The bad news is that ad revenue is still down across the New York Times Company, dropping 8.9 percent in the third quarter and putting net income down 85 percent from a year prior. Print ads in particular suffered, dipping 10.9 percent, while digital had its own decline of 2.2 percent. But there is a silver lining, although the hue might be more accurately described as grayish for the moment: People are paying for the product.
For the third straight quarter, circulation revenue is up and exceeds advertising dollars, growing 7.4 percent to $234.9 million of $449 million in total revenue. Digital subscriptions in particular continue to grow, reaching about 566,000, an 11 percent increase from last quarter. In print, sales are down, but prices are up and people are still paying.

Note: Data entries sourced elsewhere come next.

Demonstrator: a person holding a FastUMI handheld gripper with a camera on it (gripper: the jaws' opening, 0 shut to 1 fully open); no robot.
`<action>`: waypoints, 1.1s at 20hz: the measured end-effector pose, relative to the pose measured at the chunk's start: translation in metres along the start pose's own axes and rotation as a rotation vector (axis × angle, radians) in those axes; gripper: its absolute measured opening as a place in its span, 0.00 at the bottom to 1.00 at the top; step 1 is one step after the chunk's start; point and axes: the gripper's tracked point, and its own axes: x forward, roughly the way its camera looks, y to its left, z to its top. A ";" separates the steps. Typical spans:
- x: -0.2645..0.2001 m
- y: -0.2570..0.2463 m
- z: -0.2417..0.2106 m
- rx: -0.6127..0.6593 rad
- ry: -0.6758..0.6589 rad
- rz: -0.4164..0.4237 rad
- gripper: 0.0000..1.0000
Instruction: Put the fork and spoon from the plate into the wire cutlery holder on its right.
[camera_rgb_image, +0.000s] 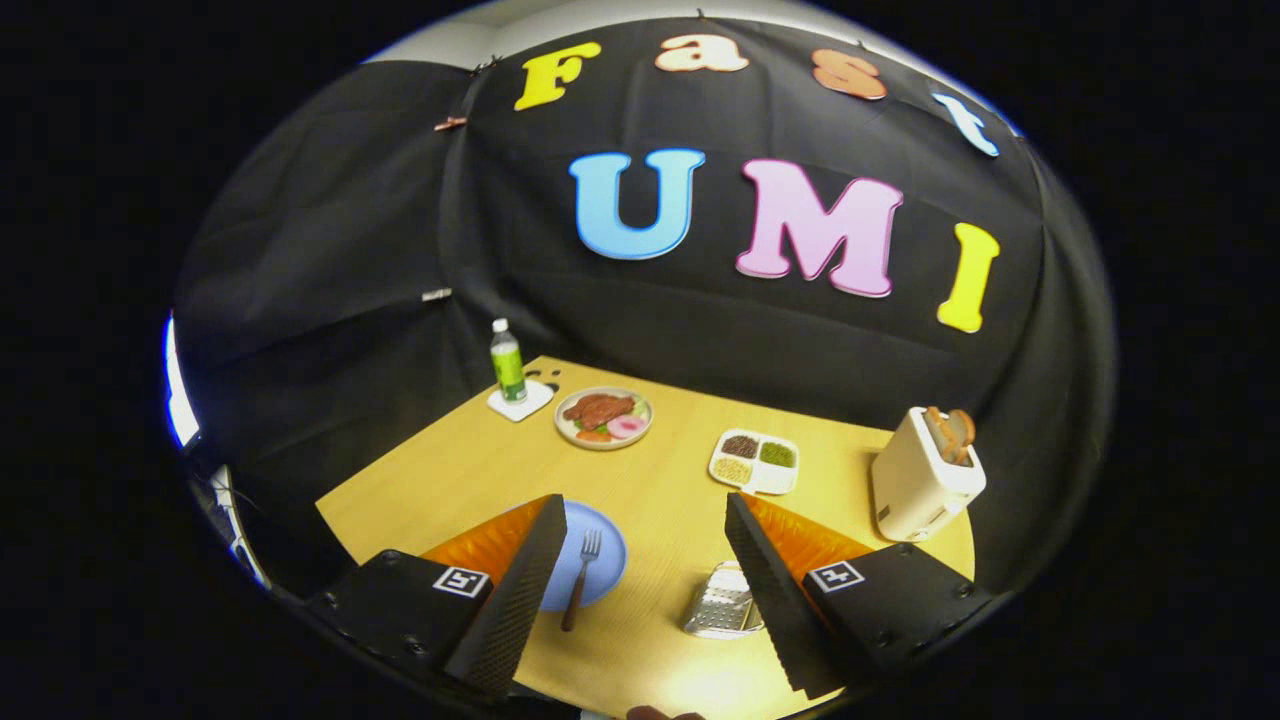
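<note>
A blue plate (600, 562) lies on the wooden table (650, 480), partly hidden behind my left finger. A fork (581, 576) with a brown handle rests on it, tines pointing away, handle hanging over the near rim. The metal wire cutlery holder (718, 602) stands to the plate's right, half hidden by my right finger. My gripper (645, 515) hovers open above the table with nothing between its fingers; the plate and the holder sit below the gap. I cannot make out a spoon.
A white toaster (922, 475) with toast stands at the right. A divided white tray (756, 461) of grains, a plate of food (603, 417), and a green bottle (508, 366) on a white coaster (520, 401) stand farther back.
</note>
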 end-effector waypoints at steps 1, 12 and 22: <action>0.010 0.009 -0.011 -0.007 0.042 0.021 1.00; 0.101 0.074 -0.123 -0.084 0.401 0.131 0.97; 0.139 0.085 -0.184 -0.045 0.581 0.105 0.77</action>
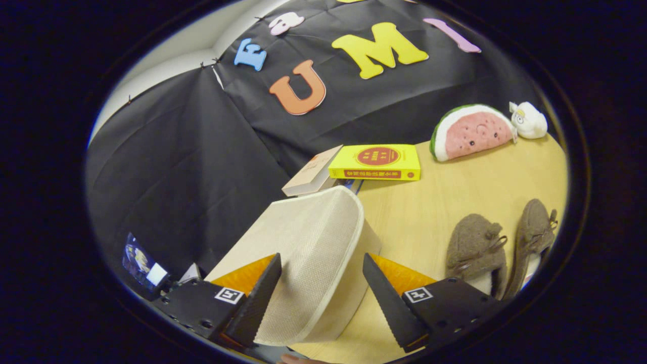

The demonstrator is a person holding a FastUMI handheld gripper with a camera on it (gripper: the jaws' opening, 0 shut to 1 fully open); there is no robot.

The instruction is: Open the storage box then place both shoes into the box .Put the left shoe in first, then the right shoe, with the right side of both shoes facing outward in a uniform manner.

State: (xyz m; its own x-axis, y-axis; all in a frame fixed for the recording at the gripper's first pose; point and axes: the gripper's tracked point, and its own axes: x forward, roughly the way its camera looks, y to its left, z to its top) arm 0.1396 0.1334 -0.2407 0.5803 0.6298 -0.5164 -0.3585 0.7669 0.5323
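Note:
A cream fabric storage box stands on the wooden table, with its woven lid facing me and tilted. My gripper is open, its two fingers straddling the near part of the lid. The left finger lies over the lid's surface and the right finger sits at the lid's right edge. I cannot tell if either one presses on it. Two brown fuzzy shoes lie side by side to the right of the box, beyond the right finger: one nearer the box, the other further right.
Behind the box lie a yellow book and a beige book. A watermelon plush and a small white plush sit at the table's far edge. A small lit screen stands low on the left by the black cloth wall.

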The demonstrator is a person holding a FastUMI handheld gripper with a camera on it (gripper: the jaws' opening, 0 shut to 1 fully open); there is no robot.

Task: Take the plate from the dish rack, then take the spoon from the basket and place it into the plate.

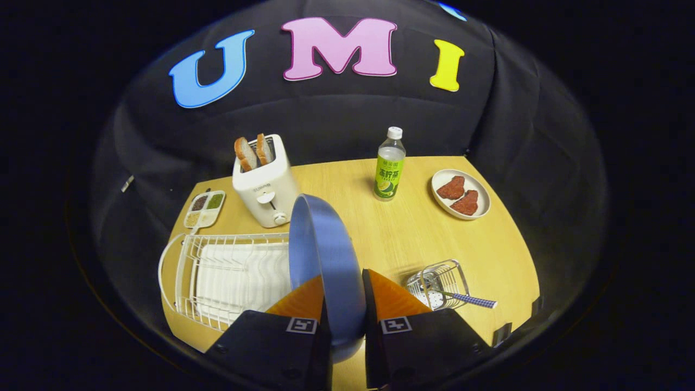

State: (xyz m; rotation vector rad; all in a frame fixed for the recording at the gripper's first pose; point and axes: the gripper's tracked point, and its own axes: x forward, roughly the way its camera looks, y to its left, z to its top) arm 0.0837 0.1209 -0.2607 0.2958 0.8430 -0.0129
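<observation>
Claw (343,312) clenched on plate (326,255) rim, plate edge-on, lifted beside rack (217,277). Bare surface (391,233) lies ahead-right. Basket (437,282) with spoon (467,298) sits just right of fingers.

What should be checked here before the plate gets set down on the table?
1. Grip: the gripper has both fingers on the blue plate, held on edge between them: ok.
2. Plate out of the dish rack: appears lifted beside it; contact with the wires: cannot tell.
3. Bare table ahead of the fingers for setting down: ok.
4. Nearby obstacles: toaster and bottle stand beyond that spot: ok.
5. Spoon in the basket, handle sticking out: ok.
</observation>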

The poor ad numbers, the company said, are based on “the challenging economic environment, ongoing secular trends and an increasingly complex and fragmented digital advertising marketplace,” but the continuing rise in circulation dollars represents an intriguing shift in a business long dependent on ad revenue.
“We have the pieces of an emerging business, we just have to see how far how far we can go,” media analyst Ken Doctor told Daily Intel when this pattern first emerged. “The future looks like it’s going to be a majority reader revenue. What we don’t know is at what level.”
Update: Even if this earnings breakdown is starting to look familiar, that doesn’t make the “very disappointing” advertising numbers any less troubling. The company’s stock fell nearly 22 percent on the day for its biggest losses since 1980.